Among the first steps the article advocates in search of a line’s profitability is to determine:

  • If a profit is truly being realized by a line.
  • Which lines are paying the bills.
  • If too much time is being spent on a particular line.
  • If the time spent is an asset or detriment to the firm.
  • Which lines are slipping in terms of commissions.
  • Which lines are “high pain and high maintenance.”

The authors point out that for the purposes of analysis, lines may be categorized into three distinct groups:

Majors — These lines “…supply the bulk of any given representative’s income, i.e., as much as 20% or more. Because of the dominance of a major line as an income producer, however, the representative often fails to review the line’s cost of operation. It is just assumed that the line is profitable.

“In fact, large lines can be very costly to maintain. Support people are in the territory more frequently than others, and because of the line’s activity, they dominate their representative’s planning time. Further, odds are that the larger lines are more commodity in nature, selling product into a larger share of the available customer base in the territory. This will expose the representative to off‑shore manufacturing and/or outsourcing to turn‑key assembly operation. At best, the representative faces a split or shared credit (commission) with another representative. At worst, he loses track of the business completely.”

The authors emphasize that a line profitability analysis will assist in “determining how much time and effort a major line is consuming vs. how much commission revenue is being produced. Often, a representative must weigh the value of keeping a large, highly productive line that demands too much attention against the effort necessary to replace the income from that line via other existing or newly acquired lines.”

Rock‑Solid Regulars — These lines often rank down the line when it comes to the rep’s earning potential. However, “They are often easy to work with, and their demands are as reasonable as are their people. They are almost ‘transparent’ as far as your profitability analysis goes and relatively easy to forecast. The temptation with these regulars is to service them to the limit, but wise representatives know that these lines also need aggressive selling attention.

“A representative’s future often lies with this group.”

Fillers — The article points out that “…fillers help pay the bills.

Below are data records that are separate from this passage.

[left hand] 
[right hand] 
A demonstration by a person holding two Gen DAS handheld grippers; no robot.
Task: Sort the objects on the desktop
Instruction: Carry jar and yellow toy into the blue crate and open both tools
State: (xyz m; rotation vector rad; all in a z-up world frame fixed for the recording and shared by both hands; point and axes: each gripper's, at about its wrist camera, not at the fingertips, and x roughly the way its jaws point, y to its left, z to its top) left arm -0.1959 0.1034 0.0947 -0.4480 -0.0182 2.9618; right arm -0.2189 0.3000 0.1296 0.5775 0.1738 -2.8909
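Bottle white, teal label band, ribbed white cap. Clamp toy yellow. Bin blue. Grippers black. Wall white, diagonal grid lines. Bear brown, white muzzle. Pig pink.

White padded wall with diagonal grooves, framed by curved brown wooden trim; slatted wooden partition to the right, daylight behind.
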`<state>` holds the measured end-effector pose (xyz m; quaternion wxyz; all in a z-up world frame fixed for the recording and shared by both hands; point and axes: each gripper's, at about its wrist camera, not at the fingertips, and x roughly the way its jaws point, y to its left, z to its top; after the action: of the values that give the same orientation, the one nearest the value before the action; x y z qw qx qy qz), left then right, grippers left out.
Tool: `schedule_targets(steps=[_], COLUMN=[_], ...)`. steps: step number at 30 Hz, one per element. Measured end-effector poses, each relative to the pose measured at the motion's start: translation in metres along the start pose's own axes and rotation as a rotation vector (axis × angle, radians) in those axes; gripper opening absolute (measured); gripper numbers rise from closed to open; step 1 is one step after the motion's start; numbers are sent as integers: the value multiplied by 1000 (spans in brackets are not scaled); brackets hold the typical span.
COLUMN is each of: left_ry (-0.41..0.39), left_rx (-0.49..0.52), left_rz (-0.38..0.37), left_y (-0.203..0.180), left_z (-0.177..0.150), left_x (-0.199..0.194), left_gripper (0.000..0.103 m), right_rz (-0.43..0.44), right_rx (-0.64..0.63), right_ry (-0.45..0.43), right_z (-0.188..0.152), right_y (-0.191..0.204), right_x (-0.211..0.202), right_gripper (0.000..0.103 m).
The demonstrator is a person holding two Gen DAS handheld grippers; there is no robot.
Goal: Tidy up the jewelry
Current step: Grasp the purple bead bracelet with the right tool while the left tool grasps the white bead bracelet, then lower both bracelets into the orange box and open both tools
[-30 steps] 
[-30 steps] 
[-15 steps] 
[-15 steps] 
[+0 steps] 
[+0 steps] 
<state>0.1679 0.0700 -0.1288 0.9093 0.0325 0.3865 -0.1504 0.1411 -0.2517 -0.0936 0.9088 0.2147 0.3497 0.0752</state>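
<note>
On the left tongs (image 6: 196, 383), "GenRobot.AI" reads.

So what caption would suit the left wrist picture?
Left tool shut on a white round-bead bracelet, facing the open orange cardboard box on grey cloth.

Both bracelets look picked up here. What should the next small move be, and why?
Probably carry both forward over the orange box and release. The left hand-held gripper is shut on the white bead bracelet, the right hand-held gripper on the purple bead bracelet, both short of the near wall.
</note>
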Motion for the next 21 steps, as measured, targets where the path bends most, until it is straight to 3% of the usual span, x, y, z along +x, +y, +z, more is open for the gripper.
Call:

Most representatives have two or three of these lines and seldom think about what it costs them to carry the lines because they demand so little attention.…

“On the surface, there would seem to be little, if any, harm in carrying these lines. In reality, they can cost a representative access to larger, better-established principals who sell the same or very nearly the same products. A competitor to one of your fillers does not know that the line is a filler and often assumes that you would not consider giving up an established line.”

In addition to segmenting your lines into majors, regulars and fillers, the authors emphasize the importance of considering “synergy” before making any important decisions. “A filler can be elevated to the status of a regular line if it is synergistic with one or two or three majors on your line card. Large representative firms often have complementary synergistic line structures. A smaller firm may have two or even three ‘pockets of synergism.’ Any more should be cause for concern. The profitability of a representative’s top line is improved when all the other lines ‘tag along’ in synergistic single file. And in turn, each of the tag‑along lines becomes more profitable.”

There is much more to the subject of line profitability analysis and when if ever to resign a line. Reps — and manufacturers for that matter — who desire more information concerning this subject should contact MRERF (www.mrerf.org) about the Operations Manual.

End of article

Jack Foster, president of Foster Communications, Fairfield, Connecticut, has been the editor of Agency Sales magazine for the past 23 years. Over the course of a more than 53-year career in journalism he has covered the communications’ spectrum from public relations to education, daily newspapers and trade publications. In addition to his work with MANA, he also has served as the editor of TED Magazine (NAED’s monthly publication), Electrical Advocate magazine, provided editorial services to NEMRA and MRERF as well as contributing to numerous publications including Electrical Wholesaling magazine and Electrical Marketing newsletter.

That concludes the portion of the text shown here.